PROBLEM DETAILS =>
Copy verbatim the span of lines beginning at the line that contains "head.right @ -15" and ending with the final line of the data. Exclude pictures from the copy.

SOURCE DATA =>
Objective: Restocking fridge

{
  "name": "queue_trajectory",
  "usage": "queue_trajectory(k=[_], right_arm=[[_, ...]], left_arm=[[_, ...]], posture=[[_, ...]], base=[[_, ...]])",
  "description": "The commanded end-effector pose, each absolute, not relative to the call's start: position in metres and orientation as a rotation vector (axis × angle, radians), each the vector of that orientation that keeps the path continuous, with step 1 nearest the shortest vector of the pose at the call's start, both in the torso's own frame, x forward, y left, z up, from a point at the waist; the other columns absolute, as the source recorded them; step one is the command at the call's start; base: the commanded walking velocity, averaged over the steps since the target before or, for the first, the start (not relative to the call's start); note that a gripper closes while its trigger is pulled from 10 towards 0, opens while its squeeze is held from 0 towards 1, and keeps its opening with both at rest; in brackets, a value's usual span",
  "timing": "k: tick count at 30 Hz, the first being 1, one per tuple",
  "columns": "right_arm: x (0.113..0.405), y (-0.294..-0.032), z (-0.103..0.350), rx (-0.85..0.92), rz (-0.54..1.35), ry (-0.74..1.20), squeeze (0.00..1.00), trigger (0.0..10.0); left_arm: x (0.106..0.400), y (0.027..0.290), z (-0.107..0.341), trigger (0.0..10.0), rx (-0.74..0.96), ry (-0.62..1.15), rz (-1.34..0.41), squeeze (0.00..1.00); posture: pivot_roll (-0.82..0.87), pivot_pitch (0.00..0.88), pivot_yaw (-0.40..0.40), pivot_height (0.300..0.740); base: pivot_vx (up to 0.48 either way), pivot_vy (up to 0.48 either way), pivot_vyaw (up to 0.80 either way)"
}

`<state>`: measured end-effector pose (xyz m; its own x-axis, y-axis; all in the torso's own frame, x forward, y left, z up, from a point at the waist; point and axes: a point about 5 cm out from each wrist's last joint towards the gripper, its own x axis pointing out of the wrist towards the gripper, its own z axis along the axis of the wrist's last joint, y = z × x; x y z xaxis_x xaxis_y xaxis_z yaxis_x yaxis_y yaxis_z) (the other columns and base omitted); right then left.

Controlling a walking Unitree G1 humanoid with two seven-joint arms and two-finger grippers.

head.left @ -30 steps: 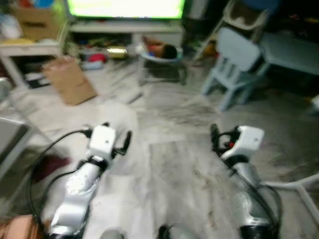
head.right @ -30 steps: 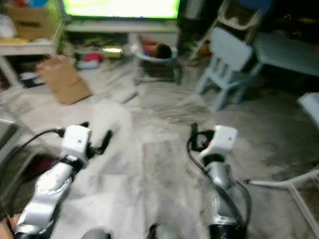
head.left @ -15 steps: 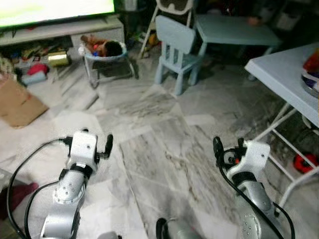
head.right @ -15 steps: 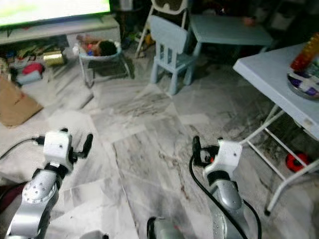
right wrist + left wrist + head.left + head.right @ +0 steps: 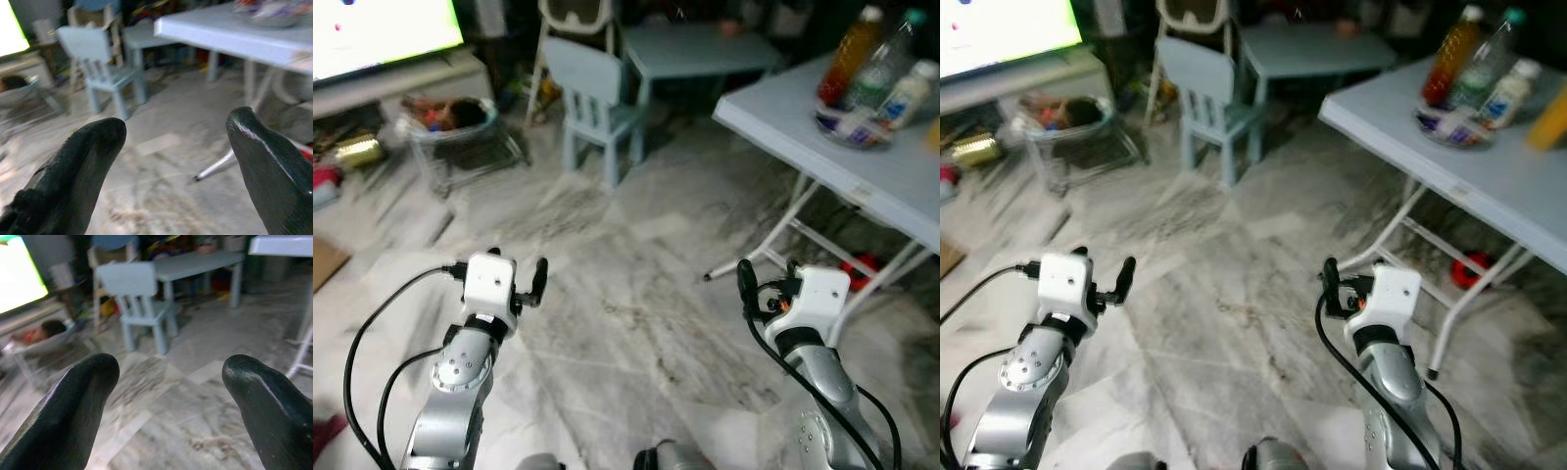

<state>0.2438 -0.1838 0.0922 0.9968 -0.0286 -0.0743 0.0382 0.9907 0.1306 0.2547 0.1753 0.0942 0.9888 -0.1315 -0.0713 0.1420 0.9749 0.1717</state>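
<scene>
Left claw [image 5: 166, 396], right claw [image 5: 173, 161] both spread, empty, above floor; three bottles [image 5: 876, 59] on folding table [image 5: 891, 176].

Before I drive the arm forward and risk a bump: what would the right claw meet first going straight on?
Probably the white folding table's leg, low ahead of the open right claw. Depth is unclear; only bare marble floor lies between.

Folding table [image 5: 891, 176] ahead-right of right gripper [image 5: 766, 284]: orange-drink bottle [image 5: 850, 41], clear bottle [image 5: 883, 61], white bottle [image 5: 911, 90] clustered on it. Marble floor [image 5: 636, 294] beneath both grippers; blue chair [image 5: 592, 93] stands ahead.
</scene>
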Motion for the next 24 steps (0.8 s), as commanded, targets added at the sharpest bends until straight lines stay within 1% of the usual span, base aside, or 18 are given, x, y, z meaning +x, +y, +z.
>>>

TASK SOLUTION =>
head.right @ -15 steps: 
right wrist + left wrist + head.left + head.right @ +0 steps: 

<state>0.2438 -0.1838 0.0922 0.9968 -0.0286 -0.0743 0.0382 0.9907 0.1306 0.2547 0.1753 0.0942 0.9888 -0.1315 -0.0713 0.1420 0.9749 0.1717</state>
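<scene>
Left claw [image 5: 166, 396], right claw [image 5: 173, 161] both spread, empty, above floor; three bottles [image 5: 876, 59] on folding table [image 5: 891, 176].

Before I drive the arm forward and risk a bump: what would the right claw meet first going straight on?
Probably the white folding table's leg, low ahead of the open right claw. Depth is unclear; only bare marble floor lies between.

Folding table [image 5: 891, 176] ahead-right of right gripper [image 5: 766, 284]: orange-drink bottle [image 5: 850, 41], clear bottle [image 5: 883, 61], white bottle [image 5: 911, 90] clustered on it. Marble floor [image 5: 636, 294] beneath both grippers; blue chair [image 5: 592, 93] stands ahead.
</scene>
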Motion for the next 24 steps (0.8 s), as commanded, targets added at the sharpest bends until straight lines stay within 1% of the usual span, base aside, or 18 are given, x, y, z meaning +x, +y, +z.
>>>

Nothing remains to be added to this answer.